Pagina:Ovidio - Le metamorfosi.djvu/365


decimo. 177

Subito le grand’ale in aere stese,
     E co i mentiti vanni à terra venne.
     Con gl’incurvati artigli il garzon prese,
     Poi verso il patrio ciel battè le penne,
     Come il vecchio custode, e ogn’altro intese
     Gli occhi nel forte augel, che in aria il tenne,
     Co ’l grido in vano al ciel alzò le mani,
     Et abbaiaro à l’aria indarno i cani.

Passa il rettor del ciel gli Etherei calli
     E ’l garzon Frigio entro al suo regno accoglie.
     Poi di portargli il nappo il grado dalli,
     Et à la nuora sua tal grado toglie.
     A mensa egli del vino empie i cristalli
     Non senza duol de la celeste moglie.
     Pur non biasma il marito, e per l’honore
     Non mostra il giel, che le costringe il core.

E tè figliuol leggiadro d’Amiclante
     Nel cielo havrebbe posto il padre mio,
     Se non t’havesse tolto al mondo avante
     Al tempo il tuo destin mortale, e rio.
     Ma se eterno non sei fra l’alme sante,
     Non ti ponno i mortai porre in oblio.
     Che come il pesce aquoso ha il Sol lasciato,
     Rinasci un fior purpureo, et orni il prato.

Si raro, e bel fanciullo era Hiacinto,
     Quant’altri fosse mai cantati in carmi.
     Ne più vago il pennel l’havria dipinto,
     Ne fatto lo scarpel più bello in marmi.
     Et oltre à questo havea l’animo accinto
     A gli studi pacefici, et à l’armi;
     E ne ’l corpo, e ne l’alma havea ogni parte,
     Che Venere può dar, Minerva, e Marte.

Nel trarre il pal del ferro, il dardo, e ’l disco,
     Ogn’un de l’età sua seco perdea.
     Nel salto, e ne la lotta, e in ogni risco,
     Più forza, e più saper d’ogni altro havea.
     E senza dubbio alcun di dire ardisco,
     Che potea star al par (se no ’l vincea)
     Di quel, che nel convito alto, e divino
     Portar suol nel diamante à Giove il vino.

Nel conversare affabile, e soave,
     Sciogliea con tal modestia la favella,
     Che cosa più gioconda, ne più grave
     Non vide mai la mia paterna stella.
     E ben segno ne fe, poi che la chiave
     Fidò de la sua luce adorna, e bella
     A l’hore, e volle, ch’elle il solar plaustro
     Fesser volar fra l’Aquilone, e l’Austro.
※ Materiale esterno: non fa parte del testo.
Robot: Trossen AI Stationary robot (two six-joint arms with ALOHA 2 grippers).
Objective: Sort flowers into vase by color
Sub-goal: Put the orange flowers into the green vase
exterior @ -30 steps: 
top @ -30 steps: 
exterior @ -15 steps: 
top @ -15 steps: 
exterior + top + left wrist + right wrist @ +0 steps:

Sapean per lo girar perpetuo l’Hore
     D’Apollo il periglioso alto viaggio,
     E ciascuna di loro havea vigore
     Di guidar per un’hora il solar raggio.
     Il freno ad altra poi dava, e l’ardore
     Co ’l nervo, onde à gli augei far suole oltraggio:
     E mentre dava l’una il censo al giorno,
     L’altre se ’n gian volando al carro intorno.

Hor come il padre mio da l’alto scorge
     Un fanciullo si nobile, e si bello,
     La diurna facella à l’Hore porge,
     E scende à lui vicin per me’ vedello.
     Hiacinto de lo Dio biondo s’accorge,
     Che ’l tempo brameria passar con ello,
     E cortese ver lui si mostra, e rende,
     E fa, che ’l suo parlar giocondo intende.

Quanto più il raggio Apollo in lui tien fiso,
     Tanto gli par più bello, e più giocondo,
     Loda il divin suo spirto, ammira il viso,
     Stupisce del parlar dolce, e facondo.
     E lascia dal suo preside diviso
     Quel tempio, ch’egli ha in Delfo in mezzo al mondo.
     Tanto l’alletta il volto, e ’l bel costume
     Di quel, per cui lasciato ha ’l carro, e ’l lume.

Cerca co ’l bel garzon d’Eurota il lito,
     Et ovunque s’invia, gli è sempre appresso,
     E danno intrambidui nel nobil sito
     Di Sparta à gli animai la caccia spesso.
     Del suo bel lume il mio padre invaghito
     Si scorda totalmente di se stesso.
     Porta le reti, e tiene i cani al varco,
     Et usa indegnamente il plettro, e l’arco.